Since we have the URL of the file, we will want to save each file according to the unique identifying string. For example, one of URLs are of the form `"http://books.toscrape.com/catalogue/a-light-in-the-attic_1000/index.html"` so the file name we want is "a-light-in-the-attic_1000.txt", which is composed by the second last component of the URL "a-light-in-the-attic_1000" and a ".txt" string.

In [6]:
def save_text(text, url, train=True):
  # Save the data to "./data/train/" if it's in the training set
  if train:
    file_path = Path("./data/train/")
    file_path.mkdir(parents=True, exist_ok=True)
  # If data is not in the training set, save it to "./data/test/"
  else:
    file_path = Path("./data/test/")
    file_path.mkdir(parents=True, exist_ok=True)

    # Split the URL by "/"
    split_url = url.split("/")

    # Pull the name from the URL. add a .txt extension to the end of the file
    file_name = f"{split_url[-2]}.txt"
    print(file_name)

    # Write the file to disk
    with open(file_path.joinpath(file_name), "w") as f:
      f.write(text)

In [7]:
save_text(test_text, test_url, train=True)

# Generating URLs
We have the test URL for "olio_984", but since we want to collect all the books and pages, we'll need to generate URLs for each of them.
Some sites have predictable page numbers and locations, but unfortunately, we'd need the name and index (e.g. a-light-in-the-attic_1000) to specify.

Luckily, we can scrape these from the home page (and from subsequent pages if we wish, since those pages are sequential!) using the same `requests` and `BeautifulSoup` methods we've seen previously.

In this case, we can re-use our `fetch_page` function and simply collect all the links on the page by using `BeautifulSoup`s `.find_all()` method to get all of the `<a>` tags.

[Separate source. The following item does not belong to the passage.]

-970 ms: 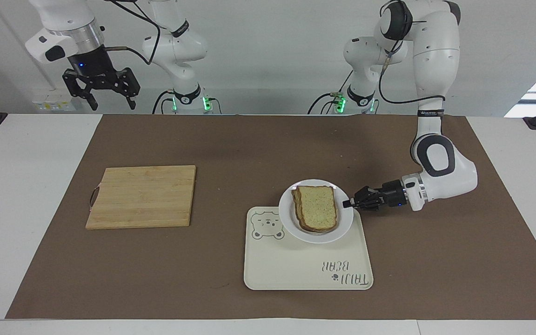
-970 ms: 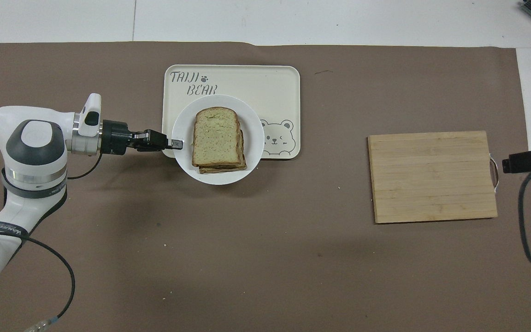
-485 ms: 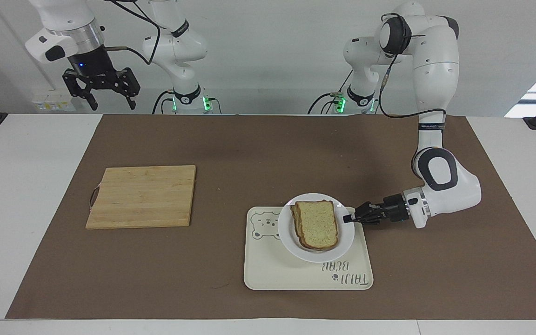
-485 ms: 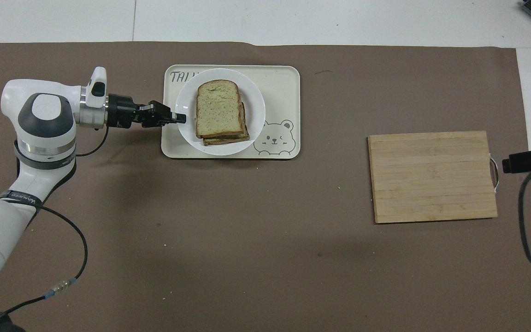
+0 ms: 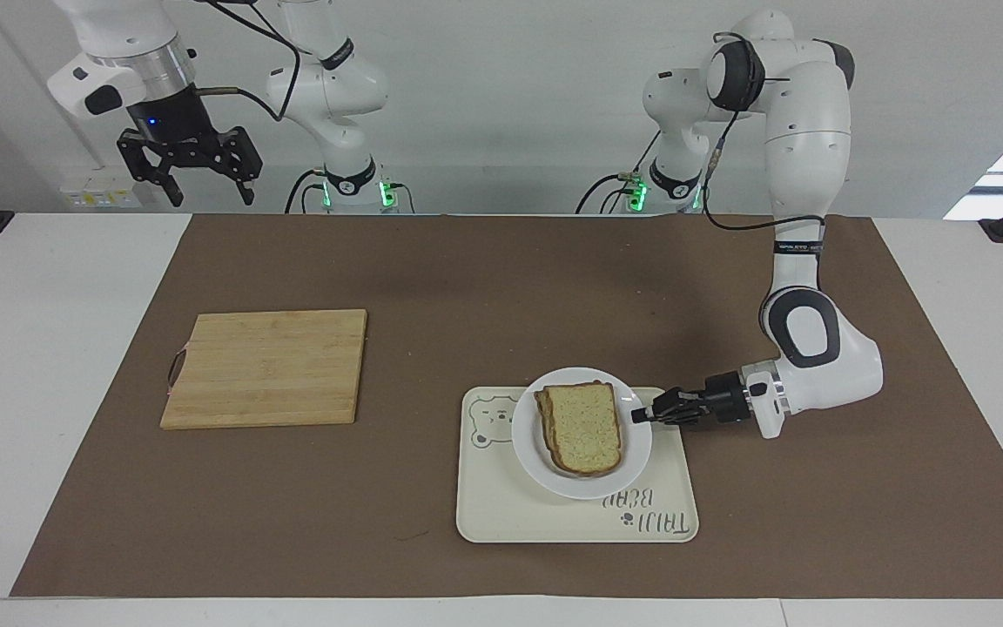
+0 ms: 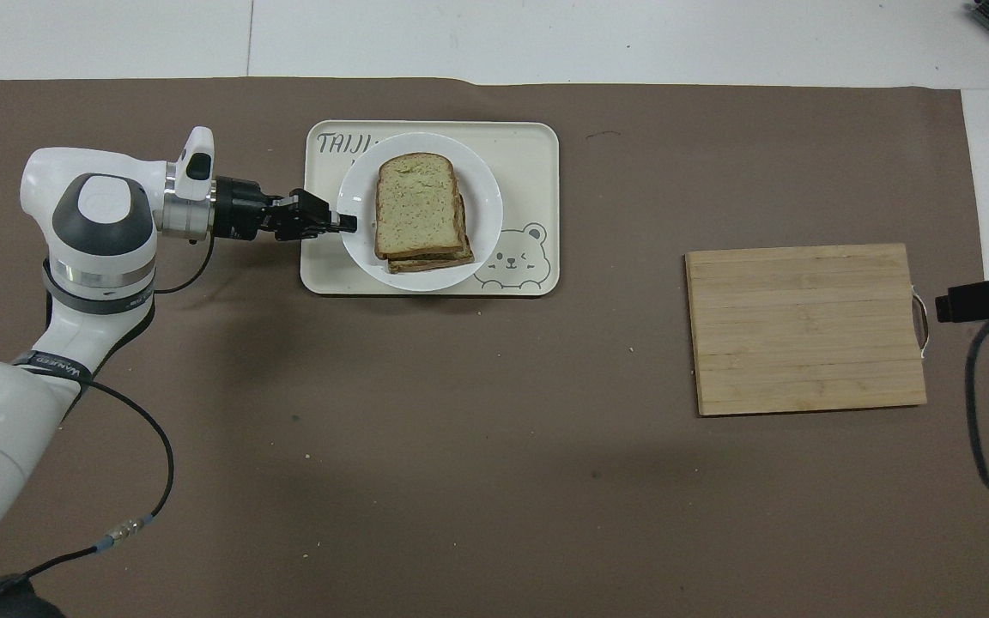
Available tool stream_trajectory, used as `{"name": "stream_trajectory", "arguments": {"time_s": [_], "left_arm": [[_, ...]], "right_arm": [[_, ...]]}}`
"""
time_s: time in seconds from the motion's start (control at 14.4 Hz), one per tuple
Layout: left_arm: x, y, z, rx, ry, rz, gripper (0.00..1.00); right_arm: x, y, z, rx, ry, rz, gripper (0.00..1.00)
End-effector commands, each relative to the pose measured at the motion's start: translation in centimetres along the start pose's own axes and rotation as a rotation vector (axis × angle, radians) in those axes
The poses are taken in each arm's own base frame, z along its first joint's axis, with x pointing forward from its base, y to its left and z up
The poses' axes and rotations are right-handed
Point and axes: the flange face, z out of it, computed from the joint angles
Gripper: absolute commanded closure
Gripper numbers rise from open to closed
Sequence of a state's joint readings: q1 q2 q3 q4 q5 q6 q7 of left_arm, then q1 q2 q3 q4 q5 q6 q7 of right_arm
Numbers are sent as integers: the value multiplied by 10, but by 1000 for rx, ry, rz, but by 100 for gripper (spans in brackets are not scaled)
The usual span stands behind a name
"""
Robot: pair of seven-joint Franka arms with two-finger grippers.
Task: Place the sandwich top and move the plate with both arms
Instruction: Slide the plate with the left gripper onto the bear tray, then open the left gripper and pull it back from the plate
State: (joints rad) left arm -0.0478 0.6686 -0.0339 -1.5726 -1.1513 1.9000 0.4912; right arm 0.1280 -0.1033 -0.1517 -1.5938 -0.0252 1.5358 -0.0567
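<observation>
Tray [image 5: 554, 514] lettered "TAIJI BEAR" carries plate [image 5: 532, 453], sandwich top [image 5: 586, 428] | left claw [image 5: 638, 415] clamped on plate rim | right claw [image 5: 188, 165] open, raised, waiting

I am working in a robotics lab, not a kitchen. My two white arms [image 5: 802, 218] are standing bolted at the edge of a plain white table [image 5: 49, 348], cables [image 5: 732, 187] are trailing from their joints, and green lights [image 5: 384, 193] are glowing at their bases. A brown paper mat [image 5: 484, 287] is covering the tabletop before a bare white wall [image 5: 510, 87]. The cutting board [image 5: 266, 367], cartoon bear tray [image 5: 571, 514] and plate [image 5: 532, 448] are serving as staged props.
</observation>
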Motion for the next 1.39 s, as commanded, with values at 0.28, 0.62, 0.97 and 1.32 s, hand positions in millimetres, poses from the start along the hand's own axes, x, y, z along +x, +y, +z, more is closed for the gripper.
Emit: {"name": "stream_trajectory", "arguments": {"time_s": [0.28,0.62,0.97,1.32], "left_arm": [[11,-3,-1,-4,19,-20,0],[11,16,-19,11,43,7,0],[1,65,-40,89,44,-19,0],[-12,112,-71,322,51,-11,0]], "right_arm": [[-1,0,0,8,7,-18,0],[-1,0,0,8,7,-18,0],[-1,0,0,8,7,-18,0],[-1,1,0,7,7,-18,0]]}}
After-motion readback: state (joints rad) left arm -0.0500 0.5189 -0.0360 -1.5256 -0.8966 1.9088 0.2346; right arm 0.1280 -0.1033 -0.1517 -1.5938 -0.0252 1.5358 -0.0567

For each tag, we'll want to access the `href` element to get the actual link text. Note that the URLs on this page are relative! That means they use `"../../"` instead of the full URL text.

If we `.split()` the URL on `"/"`, we can find that the array for a book title has exactly **4 elements**. And URL for books starts with **`"../../"`** (but NOT `"../../../"`). For example: `"../../set-me-free_988/index.html"`. These two condisions let us return only URLs for books.

Then, since our URLs are relative, we'll want to `.replace()` the relative reference with the appropriate prefix: `"http://books.toscrape.com/catalogue/"`. For example, the URL for "set-me-free_988" should be `"http://books.toscrape.com/catalogue/set-me-free_988/index.html"`.
It's also possible that we have duplicates, and so we'll want to remove those where possible to minimize how much we scrape.

In [10]:
def generate_url_list():
    # Create a list to store our urls
    url_list = list()

    # Specify the index page and fetch it
    home = "https://books.toscrape.com/catalogue/category/books_1/index.html"
    home_page = fetch_page(home)

    # Create a soup object for the home page
    soup = BeautifulSoup(home_page, 'html.parser')

    # Find all the links on the page
    links = soup.find_all('a', href=True)

    for element in links:
        # Pull out and clean the relevant link
        if len(element['href'].split("/")) == 4 and "../../" in element['href'] and "../../../" not in element['href']:
            # Extract the url with the relative (..) references
            relative_url = element['href']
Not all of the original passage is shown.